If deregulated, the trees would be allowed to mature. They would be the first genetically engineered trees released into the wild for ecological restoration. Powell said the deregulation process has taken five years, much longer than he anticipated. 

“I get emails all the time, people wanting these trees,” he said. “They want to plant them on their property, and I just have to keep telling them, once we get through the process, then you’ll be able to get to the trees.”

Opposition to GMO Trees

It’s just so reckless,” said Anne Petermann, director of the Global Justice Ecology Project, “What’s the rush?”

Her group has developed a coalition of hundreds of groups worldwide opposed to genetically engineered trees. They say these trees, developed for industrial timber production, create a monoculture that can displace people and native forests and can create problems in the ecosystem if they escape tree plantations. 

For example, a freeze-tolerant eucalyptus for biofuels is being developed to survive in the southeastern U.S. But in places like California, eucalyptus is considered invasive and has become fuel for wildfires.

Unlike trees developed as crops, the genetically modified American chestnut is meant to be grown in forests. “What will be the impact on the future generations of these genetically engineered trees?” Powell asked. “No one knows.”

In the USDA petition, Powell and his colleagues described ecological studies they’ve done to assess the impact of the GMO, also called transgenic, chestnut trees on insects, bumble bees, wood frog tadpoles feeding on leaf litter, and the chemical composition of the nuts. 

In all cases, the blight-tolerant transgenic American chestnut trees were shown to be equivalent to wild-type American or traditionally bred hybrid chestnuts,” the petition states.

A Trojan Horse for More GMO Trees?

Some funding for Powell’s work has come from Monsanto (now Bayer), Duke Energy, and ArborGen, a biotech tree company. Petermann said these companies are using Powell’s effort as a Trojan horse for other GMO trees. Powell’s American chestnut would be the first GMO tree to be deregulated by USDA. “That precedent, of course, then makes it a lot easier to get other genetically engineered trees approved,” she said.

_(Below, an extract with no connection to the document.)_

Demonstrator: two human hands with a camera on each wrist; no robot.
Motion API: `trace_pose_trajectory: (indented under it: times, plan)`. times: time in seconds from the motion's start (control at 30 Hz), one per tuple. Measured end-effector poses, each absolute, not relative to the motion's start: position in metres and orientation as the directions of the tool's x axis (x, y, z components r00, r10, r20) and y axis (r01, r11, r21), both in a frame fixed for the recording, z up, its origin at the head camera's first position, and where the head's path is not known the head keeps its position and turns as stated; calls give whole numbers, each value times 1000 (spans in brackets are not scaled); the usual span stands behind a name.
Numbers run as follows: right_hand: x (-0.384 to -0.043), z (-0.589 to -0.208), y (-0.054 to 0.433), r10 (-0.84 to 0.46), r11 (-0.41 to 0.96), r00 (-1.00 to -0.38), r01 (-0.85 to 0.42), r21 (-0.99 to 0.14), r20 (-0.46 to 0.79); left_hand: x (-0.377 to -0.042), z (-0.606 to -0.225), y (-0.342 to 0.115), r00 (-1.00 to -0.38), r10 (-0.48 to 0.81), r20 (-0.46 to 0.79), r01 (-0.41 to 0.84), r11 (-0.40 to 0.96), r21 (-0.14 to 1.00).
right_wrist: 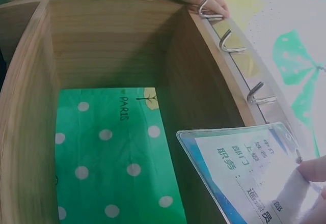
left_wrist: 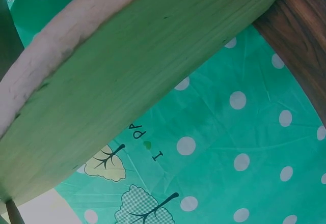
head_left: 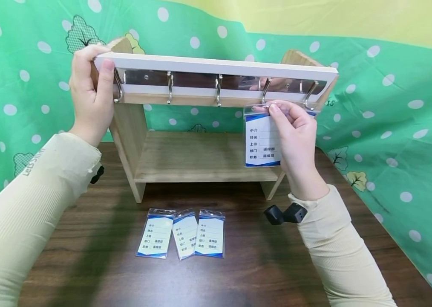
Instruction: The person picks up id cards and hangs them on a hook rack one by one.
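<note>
My left hand (head_left: 92, 91) grips the upper left end of a small wooden shelf (head_left: 200, 155), thumb on the front of its white hook rail (head_left: 216, 64). Between thumb and fingers, my right hand (head_left: 298, 136) pinches the top edge of a clear-sleeved name badge (head_left: 260, 136), white with blue corners. The badge hangs upright, its top edge right at the lower end of a metal hook (head_left: 265, 90) near the rail's right end. In the right wrist view, the badge (right_wrist: 229, 168) tilts beside the rail, and my right thumb (right_wrist: 311, 170) presses near its slot.
Three similar badges, a left one (head_left: 154, 234), a middle one (head_left: 185, 234) and a right one (head_left: 211, 234), lie on the dark wooden table (head_left: 200, 281) before the shelf. The middle and right ones overlap. A green dotted cloth (head_left: 404, 140) hangs behind and at both sides.
</note>
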State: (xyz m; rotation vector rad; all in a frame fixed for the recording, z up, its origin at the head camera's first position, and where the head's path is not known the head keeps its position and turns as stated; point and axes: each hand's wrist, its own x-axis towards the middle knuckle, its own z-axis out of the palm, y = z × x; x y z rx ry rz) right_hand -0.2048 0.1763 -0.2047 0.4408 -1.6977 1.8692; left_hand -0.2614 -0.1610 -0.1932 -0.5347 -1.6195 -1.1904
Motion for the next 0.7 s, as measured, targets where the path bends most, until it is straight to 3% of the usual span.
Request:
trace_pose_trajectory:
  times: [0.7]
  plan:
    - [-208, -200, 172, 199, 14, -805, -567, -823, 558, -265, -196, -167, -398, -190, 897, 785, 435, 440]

Powell countered that the industry had provided little of the project’s total funding, and their work will not be patented so that anyone could plant the trees.

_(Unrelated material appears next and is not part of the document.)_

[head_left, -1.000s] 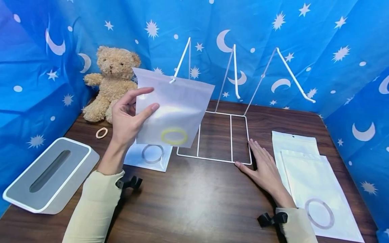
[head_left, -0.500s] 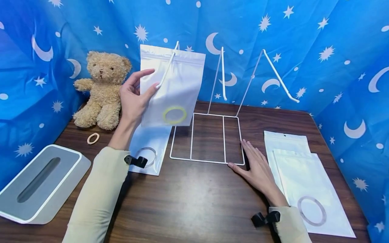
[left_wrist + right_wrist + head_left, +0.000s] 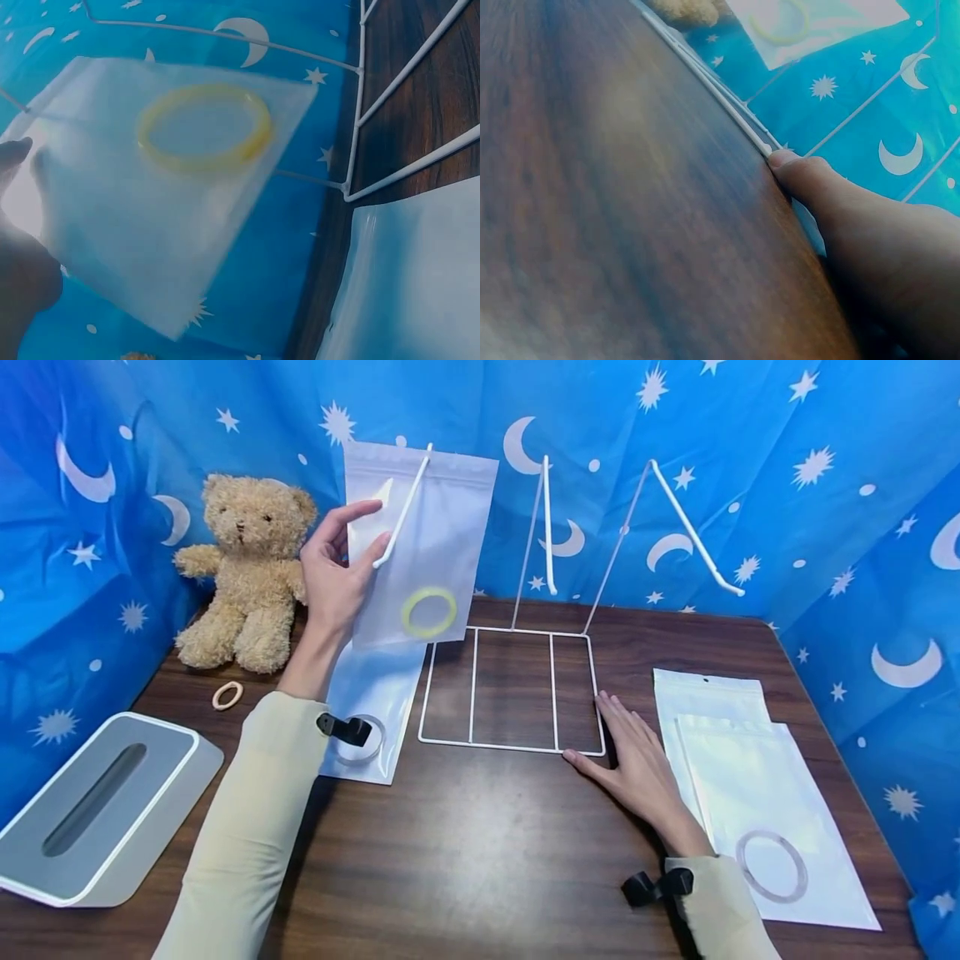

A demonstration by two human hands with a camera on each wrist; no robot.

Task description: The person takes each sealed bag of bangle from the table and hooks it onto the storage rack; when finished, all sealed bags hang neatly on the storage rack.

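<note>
My left hand [image 3: 337, 568] pinches the left edge of a white, translucent zip bag [image 3: 450, 539] between thumb and fingers. A yellow ring [image 3: 407, 612] shows through near the bag's bottom. The bag's top is at the left prong [image 3: 403, 510] of a white wire rack [image 3: 552, 693], and that prong comes out in front of it. In the left wrist view the bag [image 3: 150, 217] is tilted and the yellow ring [image 3: 259, 139] shows through it. My right hand [image 3: 637, 768] rests with straight fingers at the rack's front right corner; its thumb [image 3: 802, 169] touches the base wire.
A white zip bag [image 3: 397, 693] with a clear ring lies left of the rack. Two more white bags [image 3: 780, 793] overlap at the right. A teddy bear [image 3: 251, 568], a small wooden ring [image 3: 227, 696] and a tissue box [image 3: 112, 802] stand or lie at the left.
My left hand has raised the bag and pushed it back along the left prong, which now passes in front of more of it. The right hand has stayed at the rack's corner.
</note>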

“People say this is a rubber stamp for other species. It’s not,” said Sara Fitzsimmons, director of restoration for The American Chestnut Foundation (TACF) and a research technologist at Penn State University.

“The USDA takes two or more years for every application to carefully consider all the consequences of a decision that it makes,” she said.

TACF plants hybrids throughout the eastern US, including Pennsylvania, but Fitzsimmons said their efforts have not been enough to restore the tree. So, TACF supports the genetically engineered American chestnut. 

“I am not of the opinion that [genetically engineered] American chestnuts are going to save and restore the species on its own. It needs to be coupled with other techniques,” she said. “But it is an incredibly important tool, not just for the American chestnut, but for other native species.”

Some Native American groups see genetic engineering is another example of humans trying to dominate nature. Their ancestors used the chestnut’s bark to build longhouses, the leaves for medicine, and the nuts for flour.

We need to leave the forest alone as much as possible. The forest will recover — these ecosystems will recover if we quit taking things from these forests that we absolutely do not need,” said BJ McManama of the Indigenous Environmental Network.

But American chestnut enthusiast Mike Aucott thinks the ecosystem will continue to decline if people don’t use all the available tools. 

“They’re not going to get better if we just let nature take its course because I think the days of doing that, unfortunately, are over,” he said.

The USDA is accepting public comment on the genetically engineered American chestnut until October 19. There will be more opportunities for the public to weigh in as the proposal winds its way through several federal agencies. (See the update on the draft environmental impact statement above).